## Task objective
Below are several entries. Transcribe exactly those lines that fall from the one with "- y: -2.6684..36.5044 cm" through the one with "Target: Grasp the", end lines included.

## Records provided
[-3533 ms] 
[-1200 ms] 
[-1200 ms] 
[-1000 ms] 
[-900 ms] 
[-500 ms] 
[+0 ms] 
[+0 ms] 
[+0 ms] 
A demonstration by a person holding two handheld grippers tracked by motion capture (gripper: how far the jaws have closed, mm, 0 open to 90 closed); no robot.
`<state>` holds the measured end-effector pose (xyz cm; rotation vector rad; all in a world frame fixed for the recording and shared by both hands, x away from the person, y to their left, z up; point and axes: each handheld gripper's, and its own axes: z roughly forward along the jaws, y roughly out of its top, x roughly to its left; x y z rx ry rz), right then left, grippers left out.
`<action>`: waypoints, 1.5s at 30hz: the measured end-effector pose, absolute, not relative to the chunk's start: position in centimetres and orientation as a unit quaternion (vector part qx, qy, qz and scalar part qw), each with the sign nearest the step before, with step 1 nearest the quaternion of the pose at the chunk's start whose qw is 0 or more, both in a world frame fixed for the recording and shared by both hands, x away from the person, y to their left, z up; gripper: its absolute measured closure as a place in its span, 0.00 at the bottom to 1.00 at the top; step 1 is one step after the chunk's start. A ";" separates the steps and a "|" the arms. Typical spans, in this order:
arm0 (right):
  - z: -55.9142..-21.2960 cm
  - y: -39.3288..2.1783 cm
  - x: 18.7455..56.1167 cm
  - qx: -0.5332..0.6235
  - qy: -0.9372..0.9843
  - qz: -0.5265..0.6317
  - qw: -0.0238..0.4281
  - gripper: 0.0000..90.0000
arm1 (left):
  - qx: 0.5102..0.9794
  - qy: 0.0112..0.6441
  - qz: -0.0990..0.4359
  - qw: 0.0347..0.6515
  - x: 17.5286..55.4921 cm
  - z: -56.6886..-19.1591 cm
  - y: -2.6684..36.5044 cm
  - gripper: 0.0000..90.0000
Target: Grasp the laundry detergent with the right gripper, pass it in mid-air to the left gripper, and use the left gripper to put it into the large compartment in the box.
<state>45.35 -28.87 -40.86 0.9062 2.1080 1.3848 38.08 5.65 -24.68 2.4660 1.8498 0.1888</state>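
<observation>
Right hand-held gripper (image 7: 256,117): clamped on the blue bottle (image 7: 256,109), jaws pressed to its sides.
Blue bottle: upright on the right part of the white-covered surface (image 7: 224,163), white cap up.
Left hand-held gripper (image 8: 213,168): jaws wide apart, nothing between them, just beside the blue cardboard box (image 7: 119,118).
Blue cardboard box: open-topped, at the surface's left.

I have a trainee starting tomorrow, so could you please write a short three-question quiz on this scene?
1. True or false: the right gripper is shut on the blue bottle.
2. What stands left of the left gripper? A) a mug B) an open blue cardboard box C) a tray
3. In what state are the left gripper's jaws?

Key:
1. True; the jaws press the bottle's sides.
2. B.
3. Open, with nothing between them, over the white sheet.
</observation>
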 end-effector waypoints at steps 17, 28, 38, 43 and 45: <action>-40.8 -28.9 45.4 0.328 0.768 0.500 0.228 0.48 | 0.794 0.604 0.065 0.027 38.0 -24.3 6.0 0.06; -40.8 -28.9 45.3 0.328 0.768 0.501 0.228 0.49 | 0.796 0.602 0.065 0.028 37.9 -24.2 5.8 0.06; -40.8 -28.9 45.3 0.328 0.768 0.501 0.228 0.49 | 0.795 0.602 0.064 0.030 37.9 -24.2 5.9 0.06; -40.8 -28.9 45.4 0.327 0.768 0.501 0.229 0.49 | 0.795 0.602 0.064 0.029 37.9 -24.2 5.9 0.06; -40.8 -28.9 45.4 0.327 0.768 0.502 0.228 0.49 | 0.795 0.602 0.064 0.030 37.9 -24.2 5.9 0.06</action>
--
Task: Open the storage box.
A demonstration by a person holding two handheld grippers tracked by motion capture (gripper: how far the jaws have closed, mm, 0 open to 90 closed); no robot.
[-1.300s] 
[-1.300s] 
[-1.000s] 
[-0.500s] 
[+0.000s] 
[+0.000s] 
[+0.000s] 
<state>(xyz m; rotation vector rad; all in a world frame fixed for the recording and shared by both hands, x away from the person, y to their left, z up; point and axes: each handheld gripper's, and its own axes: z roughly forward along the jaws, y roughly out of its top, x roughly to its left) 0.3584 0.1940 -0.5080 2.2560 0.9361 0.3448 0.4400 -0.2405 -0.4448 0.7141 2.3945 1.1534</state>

## Answer section
  - y: -2.6684..36.5044 cm
  - gripper: 0.0000..90.0000
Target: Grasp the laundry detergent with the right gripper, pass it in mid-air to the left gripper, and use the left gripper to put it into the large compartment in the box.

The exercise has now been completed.